**SOURCE MATERIAL:**
[Start of section]
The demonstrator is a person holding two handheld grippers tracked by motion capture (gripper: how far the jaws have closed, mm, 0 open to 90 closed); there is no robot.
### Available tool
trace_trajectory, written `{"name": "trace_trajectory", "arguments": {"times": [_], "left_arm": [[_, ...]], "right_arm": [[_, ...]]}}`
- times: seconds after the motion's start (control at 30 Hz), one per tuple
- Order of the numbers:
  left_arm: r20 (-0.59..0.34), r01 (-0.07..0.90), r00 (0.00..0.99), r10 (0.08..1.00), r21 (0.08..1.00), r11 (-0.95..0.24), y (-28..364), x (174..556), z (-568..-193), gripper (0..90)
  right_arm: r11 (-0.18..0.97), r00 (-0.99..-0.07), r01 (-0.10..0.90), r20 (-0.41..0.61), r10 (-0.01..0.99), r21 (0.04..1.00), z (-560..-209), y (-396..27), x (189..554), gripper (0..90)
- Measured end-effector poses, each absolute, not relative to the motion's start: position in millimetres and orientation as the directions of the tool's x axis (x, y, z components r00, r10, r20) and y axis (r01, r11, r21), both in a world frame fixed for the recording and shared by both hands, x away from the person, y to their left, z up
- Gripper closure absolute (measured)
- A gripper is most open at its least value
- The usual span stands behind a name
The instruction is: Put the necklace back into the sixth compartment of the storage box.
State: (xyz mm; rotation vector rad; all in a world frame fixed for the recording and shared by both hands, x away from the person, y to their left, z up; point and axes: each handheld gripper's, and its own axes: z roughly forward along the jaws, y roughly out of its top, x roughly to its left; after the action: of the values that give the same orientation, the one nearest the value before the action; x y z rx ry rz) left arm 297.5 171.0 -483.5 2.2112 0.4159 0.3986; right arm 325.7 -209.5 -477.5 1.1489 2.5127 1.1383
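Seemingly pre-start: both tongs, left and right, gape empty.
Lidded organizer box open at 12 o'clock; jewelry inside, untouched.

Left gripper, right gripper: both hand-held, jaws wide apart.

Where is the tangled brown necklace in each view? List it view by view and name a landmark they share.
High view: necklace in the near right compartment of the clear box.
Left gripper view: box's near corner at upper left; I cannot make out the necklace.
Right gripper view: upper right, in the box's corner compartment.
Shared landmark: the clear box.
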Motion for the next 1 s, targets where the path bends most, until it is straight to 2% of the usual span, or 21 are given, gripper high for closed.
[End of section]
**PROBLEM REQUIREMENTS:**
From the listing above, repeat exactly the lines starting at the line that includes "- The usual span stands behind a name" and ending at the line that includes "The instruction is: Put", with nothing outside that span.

**THE ANSWER:**
- The usual span stands behind a name
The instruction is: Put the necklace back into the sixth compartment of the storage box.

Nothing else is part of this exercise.